===== Collected material

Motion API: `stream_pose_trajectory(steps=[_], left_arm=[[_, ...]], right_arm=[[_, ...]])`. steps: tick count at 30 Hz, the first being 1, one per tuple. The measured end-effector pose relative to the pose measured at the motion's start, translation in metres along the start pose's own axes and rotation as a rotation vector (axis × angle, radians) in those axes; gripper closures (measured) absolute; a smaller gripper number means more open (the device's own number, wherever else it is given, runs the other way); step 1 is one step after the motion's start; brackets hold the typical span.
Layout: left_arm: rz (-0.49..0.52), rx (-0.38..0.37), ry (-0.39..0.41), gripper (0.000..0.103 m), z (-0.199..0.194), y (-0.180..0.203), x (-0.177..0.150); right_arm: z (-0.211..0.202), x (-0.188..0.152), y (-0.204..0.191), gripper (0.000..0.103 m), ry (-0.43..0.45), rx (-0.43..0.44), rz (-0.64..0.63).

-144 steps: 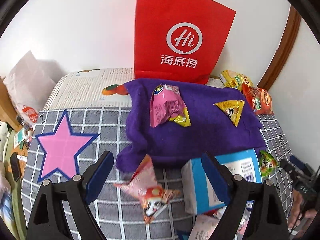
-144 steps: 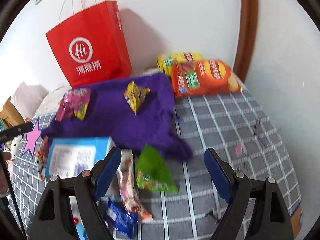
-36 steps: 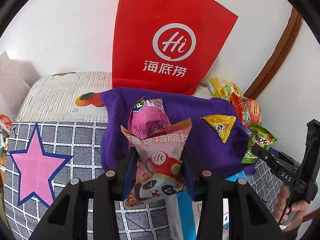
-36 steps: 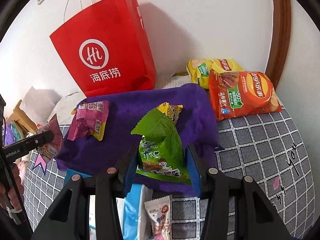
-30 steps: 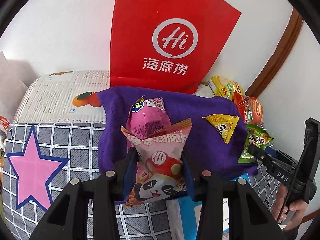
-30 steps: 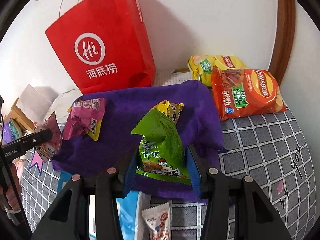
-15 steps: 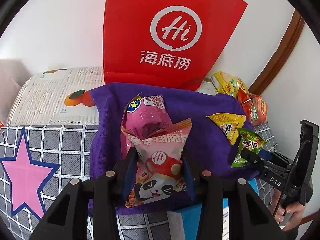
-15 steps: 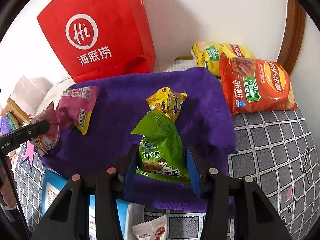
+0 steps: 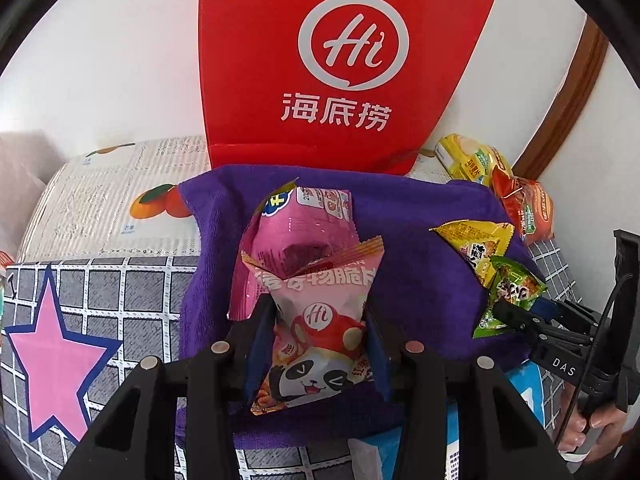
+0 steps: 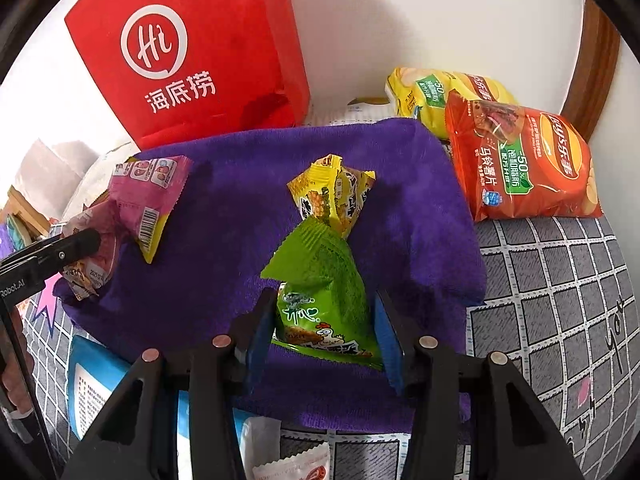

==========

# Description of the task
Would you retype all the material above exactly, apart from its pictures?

# Answer section
Motion API: `stream_pose_trajectory(steps=[_], left_arm=[[_, ...]], right_arm=[[_, ...]])`. steps: tick count at 30 Hz, the first being 1, one per tuple. The measured end-effector pose relative to the pose measured at the motion's start, translation in metres along the start pose's own axes and rotation as a rotation vector (axis × angle, radians) in those axes; gripper closures (measured) absolute; a smaller gripper number means more open (the device's own number, wherever else it is given, runs the other way); step 1 is one step after the motion's start; brackets hold the typical span.
Layout: left_arm: rz (-0.49..0.52), rx (-0.38..0.37), ry (-0.39..0.41), gripper (0.000..0.103 m), z (-0.199..0.194), y (-0.180..0.203), x (-0.177..0.150); right_arm: z (-0.211..0.202), x (-0.188..0.152), y (-0.204..0.191), gripper (0.000..0.103 m), ry (-0.43..0.45), rx (-0.43..0.44), rz (-0.64..0.63).

-144 steps: 
-144 steps: 
-36 steps: 
-36 steps: 
-30 steps: 
-30 steps: 
-15 steps: 
-15 steps: 
+0 steps: 
+0 steps: 

No further output is needed here.